=== REQUIREMENT ===
Could you count the lines in the data that contain "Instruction"? Reply with the number only.

[Start of Attachment]

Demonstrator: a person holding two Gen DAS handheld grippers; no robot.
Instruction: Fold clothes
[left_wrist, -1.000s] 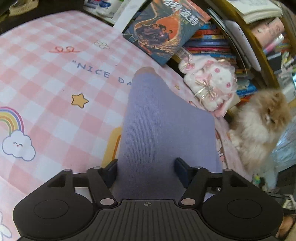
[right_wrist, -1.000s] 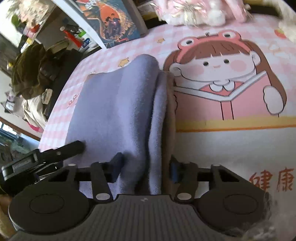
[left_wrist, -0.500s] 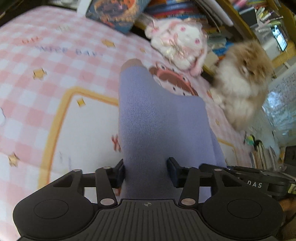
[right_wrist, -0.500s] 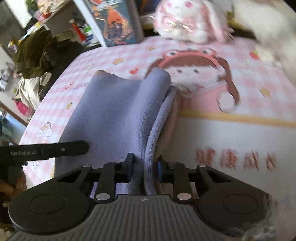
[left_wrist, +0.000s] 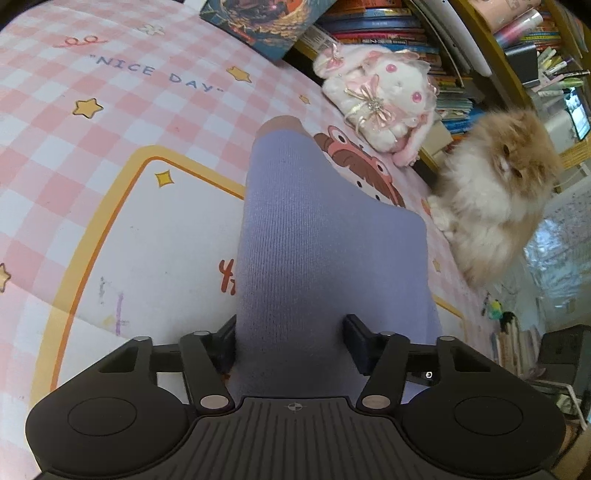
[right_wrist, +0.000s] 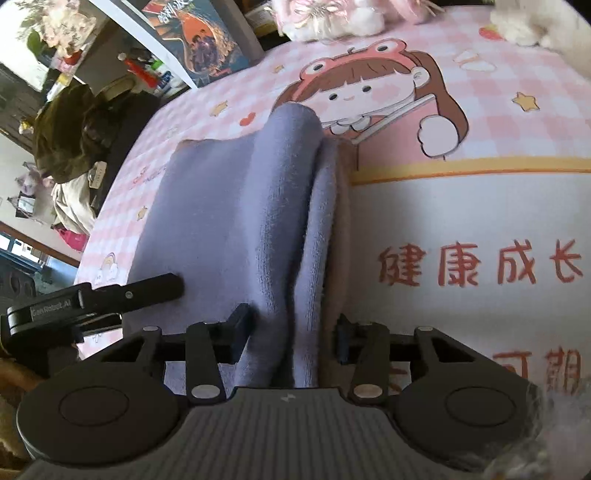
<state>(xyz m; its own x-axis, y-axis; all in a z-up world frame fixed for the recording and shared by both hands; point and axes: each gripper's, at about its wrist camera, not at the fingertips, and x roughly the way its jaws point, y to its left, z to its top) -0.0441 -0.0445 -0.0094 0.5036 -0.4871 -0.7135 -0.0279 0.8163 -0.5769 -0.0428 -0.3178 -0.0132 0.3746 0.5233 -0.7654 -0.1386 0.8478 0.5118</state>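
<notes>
Lavender knit cloth (left_wrist: 314, 258) fills the middle of the left wrist view, running away from the camera as a long folded band with a tan lining showing at its far tip. The left gripper (left_wrist: 291, 341) has its two fingers pressed against either side of this band, pinching the near end. Under it lies a pink checked mat (left_wrist: 110, 122) with a yellow-bordered white panel, stars and the words "NICE DAY". A white and pink plush rabbit (left_wrist: 380, 99) sits at the far edge of the mat, just beside a row of stacked books (left_wrist: 384, 33) on a shelf. A fluffy cream and orange cat (left_wrist: 495, 195) sits at the mat's right edge, near the rabbit and well apart from the gripper.

Seen from the right wrist, the same cloth (right_wrist: 236, 206) lies folded on the mat (right_wrist: 498, 122), its right edge bunched into a thick upright ridge with the tan layer along the outside. The right gripper (right_wrist: 291, 332) clamps that ridge at its near end, fingers closed against both sides. The left gripper (right_wrist: 110, 295) enters from the left, one black finger lying on the flat part of the cloth. A cartoon girl in a frog hat (right_wrist: 373, 85) is printed on the mat beyond the cloth, with red Chinese characters to the right. A dark green garment (right_wrist: 70, 129) is heaped off the mat at the left.
</notes>
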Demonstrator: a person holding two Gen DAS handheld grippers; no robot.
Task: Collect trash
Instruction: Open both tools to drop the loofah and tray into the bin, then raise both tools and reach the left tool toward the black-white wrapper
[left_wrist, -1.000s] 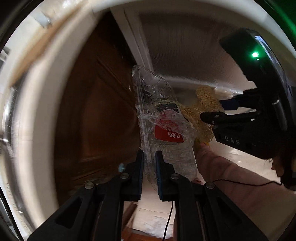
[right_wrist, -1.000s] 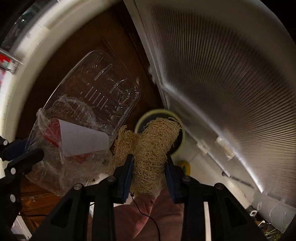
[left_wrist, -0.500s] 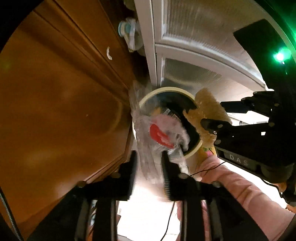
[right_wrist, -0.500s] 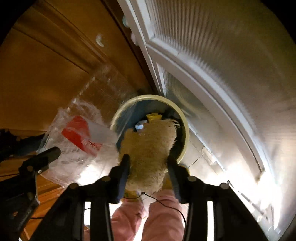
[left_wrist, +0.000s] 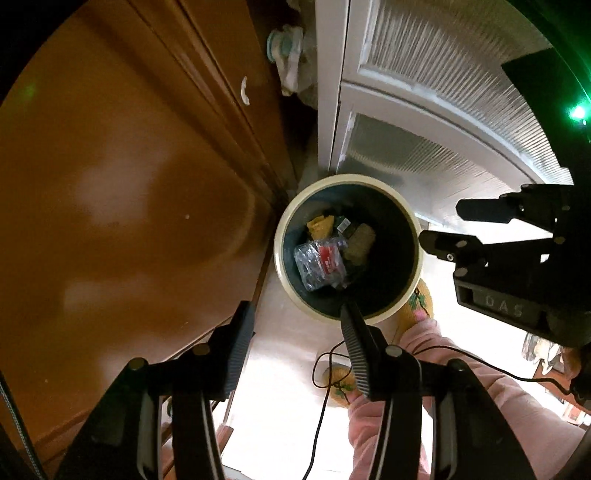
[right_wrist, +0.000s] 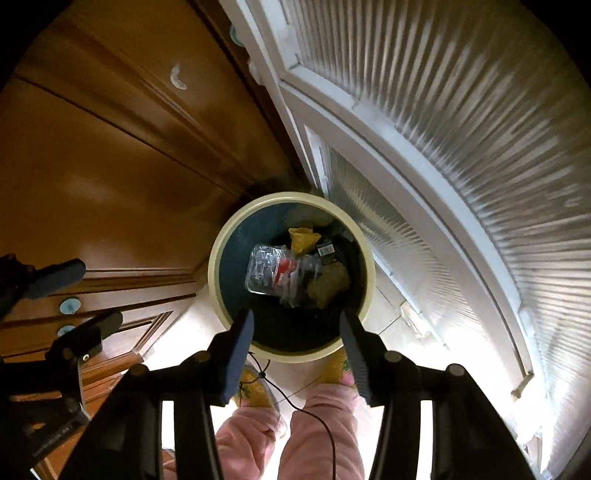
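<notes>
Looking straight down, you have the round bin (left_wrist: 349, 248) below both tools, its cream rim ringing a dark inside. At its bottom lies the clear plastic tray (left_wrist: 320, 261) with its red label, and just beside it, touching, the tan scrubbing pad (left_wrist: 359, 244). A crumpled yellow wrapper (left_wrist: 320, 224) and a dark packet with a white barcode tag (left_wrist: 344, 223) lie behind them, toward the white door.

Your left gripper (left_wrist: 297, 325) points down over the bin's near rim; its jaws have just been opening and stand well apart with nothing between them. Your right gripper (right_wrist: 295, 330) also points down, its jaws likewise just opened, wide apart and empty, framing the near edge of the bin.

From the left wrist view you see the right gripper side-on at the right edge, with a green light (left_wrist: 578, 112) glowing above it, and a small white and teal object (left_wrist: 286, 55) in the corner where the brown wooden cabinet (left_wrist: 122, 192) meets the ribbed-glass door (left_wrist: 443, 85). From the right wrist view you instead see the left gripper at the left edge, two round pale blue knobs (right_wrist: 69, 305) on the lower cabinet, and more of the door's long white frame.

Your pink trouser legs (right_wrist: 288, 432) and yellow slippers (right_wrist: 255, 384) stand on the pale floor (left_wrist: 284, 369) just beside the bin, with a thin black cable (left_wrist: 325, 398) hanging across them.
</notes>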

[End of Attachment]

=== TASK RESPONSE ===
2